Il y a eu autant de rebondissements que dans un épisode de Jasmine, mais nous y voici : le moment où on saura avec certitude si on parviendra à présenter le Championnat du monde junior 2021.

Guillaume Lefrançois Guillaume Lefrançois
La Presse

Cinq jours de tests

C’est en effet ce vendredi matin que la Fédération internationale de hockey sur glace (IIHF) dévoilera les résultats des tests de COVID-19 que les joueurs et membres du personnel ont passés cette semaine. Les membres des 10 délégations sont en effet en quarantaine à Edmonton depuis dimanche. Ils ont subi un test par jour. Il s’agit d’une quarantaine stricte, au cours de laquelle personne n’est autorisé à sortir de sa chambre d’hôtel. Les repas sont livrés à chaque chambre. Comme pendant les séries de la LNH l’été dernier, les hôtels sont à l’usage exclusif des participants au tournoi et du personnel de soutien.

Des cas partout

S’il y a un certain suspense autour de l’annonce de vendredi, c’est que des cas de COVID-19 dans les dernières semaines ont changé les plans de plusieurs équipes. La semaine dernière, l’équipe canadienne a ainsi retranché cinq joueurs (Xavier Simoneau, Matthew Robertson, Daemon Hunt, Ridly Greig et Mason Millman), jugés inadmissibles à jouer, en raison du protocole de Hockey Canada pour la COVID-19. L’Autriche a perdu les services du défenseur Thimo Nickl, un de ses deux seuls joueurs repêchés dans la LNH. L’Allemagne est privée de quatre joueurs, dont Lukas Reichel, un choix de premier tour au dernier repêchage. La Suède a perdu quatre joueurs, de même que tout son personnel d’entraîneurs. La situation est telle que l’équipe a même embauché l’entraîneur responsable de la vidéo des Oilers d’Edmonton pour la durée du tournoi ! La Suisse sera privée de trois joueurs. De leur côté, les Américains ont retranché le 6 décembre trois joueurs qui évoluent à Boston University, et ont dû dire non à Thomas Bordeleau et John Beecher tout juste avant le départ pour Edmonton.

Un protocole serré

L’IIHF n’a visiblement pas l’intention de blaguer avec le protocole. Le gérant de l’équipe de Suède, Jonas Fransson, l’a appris à ses dépens ; à son arrivée à l’hôtel, il a réalisé qu’il avait oublié du matériel à l’aéroport. Il est donc reparti pour aller chercher ledit matériel, ce qui signifie qu’il est sorti de la bulle. Il a donc aussitôt été exclu du tournoi. Les joueurs et membres des délégations devaient aussi subir des tests avant le départ pour Edmonton. Idem pour les membres des médias. Notre confrère Patrick Friolet, de RDS, a donc passé trois tests de dépistage dans la semaine qui a précédé son départ pour la capitale albertaine.

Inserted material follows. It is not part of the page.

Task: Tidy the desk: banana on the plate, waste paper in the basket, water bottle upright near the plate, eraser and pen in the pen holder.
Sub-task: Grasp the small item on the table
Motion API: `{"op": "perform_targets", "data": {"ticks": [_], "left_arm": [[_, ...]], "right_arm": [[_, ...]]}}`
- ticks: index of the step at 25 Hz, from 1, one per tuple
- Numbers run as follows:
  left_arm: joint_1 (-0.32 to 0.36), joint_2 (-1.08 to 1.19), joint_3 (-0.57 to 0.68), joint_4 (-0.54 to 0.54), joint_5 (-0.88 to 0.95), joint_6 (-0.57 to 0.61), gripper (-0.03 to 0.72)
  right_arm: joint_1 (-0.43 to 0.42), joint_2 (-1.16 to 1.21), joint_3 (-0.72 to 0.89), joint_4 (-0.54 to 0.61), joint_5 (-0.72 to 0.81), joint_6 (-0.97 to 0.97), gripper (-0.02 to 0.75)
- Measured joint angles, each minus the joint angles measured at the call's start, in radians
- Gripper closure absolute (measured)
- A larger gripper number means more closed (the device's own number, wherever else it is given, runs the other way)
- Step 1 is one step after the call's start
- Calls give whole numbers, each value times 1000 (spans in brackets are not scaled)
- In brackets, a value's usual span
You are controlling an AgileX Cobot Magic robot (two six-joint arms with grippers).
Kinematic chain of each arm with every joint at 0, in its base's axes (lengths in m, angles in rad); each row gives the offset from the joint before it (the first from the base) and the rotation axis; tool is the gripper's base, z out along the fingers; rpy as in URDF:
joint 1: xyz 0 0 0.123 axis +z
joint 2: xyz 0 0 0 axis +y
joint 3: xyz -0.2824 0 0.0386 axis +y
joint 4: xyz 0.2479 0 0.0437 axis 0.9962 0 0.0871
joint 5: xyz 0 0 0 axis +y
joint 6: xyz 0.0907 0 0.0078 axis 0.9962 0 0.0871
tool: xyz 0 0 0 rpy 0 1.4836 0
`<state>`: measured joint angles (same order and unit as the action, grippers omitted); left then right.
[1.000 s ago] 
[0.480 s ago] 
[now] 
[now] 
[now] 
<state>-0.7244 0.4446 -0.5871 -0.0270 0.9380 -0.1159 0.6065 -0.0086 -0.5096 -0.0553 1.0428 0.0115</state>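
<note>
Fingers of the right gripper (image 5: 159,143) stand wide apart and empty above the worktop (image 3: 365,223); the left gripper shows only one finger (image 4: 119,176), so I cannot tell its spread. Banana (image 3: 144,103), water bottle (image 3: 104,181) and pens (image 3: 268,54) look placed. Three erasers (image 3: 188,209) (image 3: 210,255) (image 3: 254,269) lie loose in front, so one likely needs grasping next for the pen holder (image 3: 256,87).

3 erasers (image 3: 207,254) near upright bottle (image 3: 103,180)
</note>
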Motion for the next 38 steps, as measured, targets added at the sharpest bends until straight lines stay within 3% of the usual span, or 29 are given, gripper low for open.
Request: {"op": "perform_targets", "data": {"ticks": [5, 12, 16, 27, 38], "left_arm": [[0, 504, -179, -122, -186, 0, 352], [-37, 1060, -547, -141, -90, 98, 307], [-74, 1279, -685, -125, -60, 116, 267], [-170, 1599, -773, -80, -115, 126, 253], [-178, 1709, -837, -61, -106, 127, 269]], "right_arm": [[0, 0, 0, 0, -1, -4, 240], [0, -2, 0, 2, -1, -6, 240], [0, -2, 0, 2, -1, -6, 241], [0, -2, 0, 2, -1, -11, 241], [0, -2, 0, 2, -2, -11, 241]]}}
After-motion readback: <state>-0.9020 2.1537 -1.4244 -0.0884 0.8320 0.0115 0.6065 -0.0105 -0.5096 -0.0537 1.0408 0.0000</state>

Et s’il y a un cas positif ?

C’est la question qui tue : comment l’IIHF gérera-t-elle la situation si une personne présente un résultat positif pendant la quarantaine ? L’équipe en entier sera-t-elle exclue ? La Presse a demandé par courriel des éclaircissements au porte-parole de l’IIHF pour ce tournoi ; au moment de publier, il n’avait toujours pas répondu au courriel. La semaine dernière, le vice-président de Hockey Canada, Scott Salmond, a indiqué que le tournoi pourrait avoir lieu si au moins 8 des 10 équipes étaient en mesure de jouer. Il a ajouté que chaque formation devra compter sur un minimum de 18 joueurs.

Enfin des matchs

Si les résultats sont concluants et que le tournoi a lieu, les premiers matchs préparatoires auront lieu le 20 décembre (États-Unis contre Suisse, Finlande contre République tchèque). Le Canada doit affronter la Suède le 21 décembre et la Russie le 23. Pour bien des joueurs, ce sera l’occasion de briser la glace pour cette saison 2020-2021. Chez le Tricolore, par exemple, Kaiden Guhle, premier choix de l’équipe en octobre dernier, n’a toujours pas disputé un seul match depuis mars dernier. Pour l’heure, Guhle devrait avoir un poste parmi les six premiers défenseurs d’Équipe Canada. Les deux autres représentants du CH, Cole Caufield (États-Unis) et Jan Mysak (République tchèque), ont quant à eux disputé respectivement 10 et 11 matchs cette saison.